El pasado 12 de junio me llegó una noticia, lenta, como una oruga despertándose. Era una publicación en una red social, decía: “Murió Dora Castellanos, poeta sublime y la primera mujer que formó parte de la Academia Colombiana de la Lengua”.
Como todas las noticias fuertes, tardé unos minutos en procesarla. Cuando me di cuenta de lo que significaba, el dolor me atravesó el corazón como una aguja caliente, que perfora y al mismo tiempo cauteriza, para que la herida nunca cierre.
Dora Castellanos nació en Bogotá en 1924. Las múltiples biografías que le han hecho nos permiten entender que su vocación poética le venía en la sangre. Resulta que, de su familia, proveniente en gran medida de Venezuela, hacía parte el general Carlos Echavarría. Era un hombre reconocido por su amor hacia la poesía y por sus dotes como declamador.
Esa presencia, sumada a su gusto natural por la lectura y también a la presencia de sus profesores de literatura del colegio (en especial Víctor Mallarino, a quien recordaba con mucho cariño), hicieron que en ella brotara algo que me atrevo a llamar una “necesidad de poesía”: para vivir necesitaba escribir.
De este impulso nació, cuando apenas alcanzaba los 16 años, Clamor, un libro que publicó superando la escasez económica y en el que mostró con elegancia y buena pluma sus jóvenes, pero lúcidos, pensamientos.
Luego su vida, como la de todos, tuvo que enfocarse en la supervivencia, sin descuidar, eso sí, su trabajo literario, que mantuvo siempre vivo y que le permitió publicar más de una decena de libros.
Entre sus “oficios alimenticios”, que llamo así para distinguirlos de los literarios, fue secretaria privada de trece ministros de economía, relacionista de una empresa de telefonía y diplomática en Caracas.
También se dedicó al periodismo, campo en el que, durante mucho tiempo, escribió la Columna dórica. También escribió columnas como El Cofre de Pandora, la Columna de Granito y Cromosomas, una donde contaba noticias cortas sobre sus viajes y que se publicaba en la revista Cromos.
Con los años, como siempre, llegaron los reconocimientos. En el ámbito del periodismo recibió un Simón Bolívar y en el de la poesía recibió, en 1988, el premio Germán Saldarriaga del Valle.
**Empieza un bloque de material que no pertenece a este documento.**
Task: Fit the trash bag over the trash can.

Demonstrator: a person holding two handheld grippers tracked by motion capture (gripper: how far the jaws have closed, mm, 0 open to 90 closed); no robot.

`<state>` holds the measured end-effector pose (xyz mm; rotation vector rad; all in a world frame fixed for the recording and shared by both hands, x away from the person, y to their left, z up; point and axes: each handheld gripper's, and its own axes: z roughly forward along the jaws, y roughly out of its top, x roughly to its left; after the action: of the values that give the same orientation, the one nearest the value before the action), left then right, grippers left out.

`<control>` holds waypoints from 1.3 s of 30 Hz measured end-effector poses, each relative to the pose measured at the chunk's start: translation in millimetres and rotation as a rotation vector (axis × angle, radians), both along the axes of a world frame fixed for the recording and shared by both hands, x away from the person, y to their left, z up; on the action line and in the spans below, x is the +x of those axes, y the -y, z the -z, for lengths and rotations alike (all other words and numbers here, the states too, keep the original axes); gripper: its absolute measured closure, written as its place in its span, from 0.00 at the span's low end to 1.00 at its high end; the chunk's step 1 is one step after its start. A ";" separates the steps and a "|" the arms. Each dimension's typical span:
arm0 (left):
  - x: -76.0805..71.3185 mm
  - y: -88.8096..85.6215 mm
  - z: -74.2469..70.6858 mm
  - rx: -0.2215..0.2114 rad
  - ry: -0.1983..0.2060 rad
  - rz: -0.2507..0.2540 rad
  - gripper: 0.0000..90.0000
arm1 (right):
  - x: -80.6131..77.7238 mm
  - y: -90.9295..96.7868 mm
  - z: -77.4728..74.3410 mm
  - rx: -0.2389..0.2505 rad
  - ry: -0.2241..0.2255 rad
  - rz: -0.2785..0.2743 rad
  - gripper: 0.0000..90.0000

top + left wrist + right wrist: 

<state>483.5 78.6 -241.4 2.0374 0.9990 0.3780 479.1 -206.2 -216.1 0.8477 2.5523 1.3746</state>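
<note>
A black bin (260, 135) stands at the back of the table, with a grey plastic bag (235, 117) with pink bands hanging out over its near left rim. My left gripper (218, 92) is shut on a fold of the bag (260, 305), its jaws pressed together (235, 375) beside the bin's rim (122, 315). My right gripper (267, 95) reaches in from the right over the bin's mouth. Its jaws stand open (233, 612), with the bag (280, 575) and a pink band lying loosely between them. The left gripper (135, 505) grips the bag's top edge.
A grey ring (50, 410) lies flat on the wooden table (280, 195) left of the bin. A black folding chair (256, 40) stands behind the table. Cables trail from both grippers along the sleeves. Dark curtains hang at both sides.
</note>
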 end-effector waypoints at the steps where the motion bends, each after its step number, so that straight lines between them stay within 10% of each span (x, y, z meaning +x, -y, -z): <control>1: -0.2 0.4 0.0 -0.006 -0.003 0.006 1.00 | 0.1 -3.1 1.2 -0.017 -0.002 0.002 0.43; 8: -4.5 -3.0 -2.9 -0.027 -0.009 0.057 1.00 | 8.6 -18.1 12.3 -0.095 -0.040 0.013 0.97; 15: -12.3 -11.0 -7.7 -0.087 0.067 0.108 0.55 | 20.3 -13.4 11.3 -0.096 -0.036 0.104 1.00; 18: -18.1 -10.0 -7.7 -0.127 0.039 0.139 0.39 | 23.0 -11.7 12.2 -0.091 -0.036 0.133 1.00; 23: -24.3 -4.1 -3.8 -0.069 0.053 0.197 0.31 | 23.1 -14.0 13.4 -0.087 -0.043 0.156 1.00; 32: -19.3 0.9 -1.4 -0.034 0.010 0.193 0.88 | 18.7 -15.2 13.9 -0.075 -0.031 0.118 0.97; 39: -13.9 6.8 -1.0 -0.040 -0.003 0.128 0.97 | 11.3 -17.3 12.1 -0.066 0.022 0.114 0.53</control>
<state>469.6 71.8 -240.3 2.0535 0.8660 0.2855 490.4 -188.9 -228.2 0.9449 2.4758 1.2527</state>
En la entrega de este reconocimiento, Luis Tirado Vélez, oferente del premio, dijo lo siguiente:
“Es que en ella, agrego humildemente yo, lo personal, lo subjetivo, lo íntimo, trasunto de sus impulsos vitales, es surtidor multicolor de su riqueza interior; por eso canta con excepcional convicción al amor, al dolor, al mundo y a su patria, a su Dios; su verso, gallardo y musical, impregnado de colores, es una paleta verbal que tiene desde el carmín de una rosa hasta el violeta del amatista”.
En ese mismo discurso, Tirado Vélez recordó las palabras de Guzmán Esponda, quien, en su momento, dijo de Dora Castellanos lo siguiente:
“Ella no solamente ha sabido manejar tan diestramente las palabras, sino embellecerlas y acariciarlas en sus poemas y hacerlas fluir en su voz; cuando desgrana casi confidencialmente, sin teatralidad alguna, con la cadencia aterciopelada del habla de nuestras mujeres”.
Además de sus reconocimientos literarios (y una de las razones por las que muchos tuvimos noticia de ella por primera vez), fue que la designaron para formar parte de la Academia Colombiana de la Lengua. Era la primera mujer en lograr un puesto allí.
Esto ocurrió luego de 100 años de la creación de esta institución, en 1978. Desde ese día, y hasta el 12 de junio pasado, día de su muerte, Dora Castellano hizo parte de la Academia y participó activamente en sus decisiones.
Hoy su silla está vacía, pero sus palabras siguen vivas en cada página de los muchos libros que publicó y los otros tantos que dejó manuscritos. Sólo basta abrirlos para verlas volar.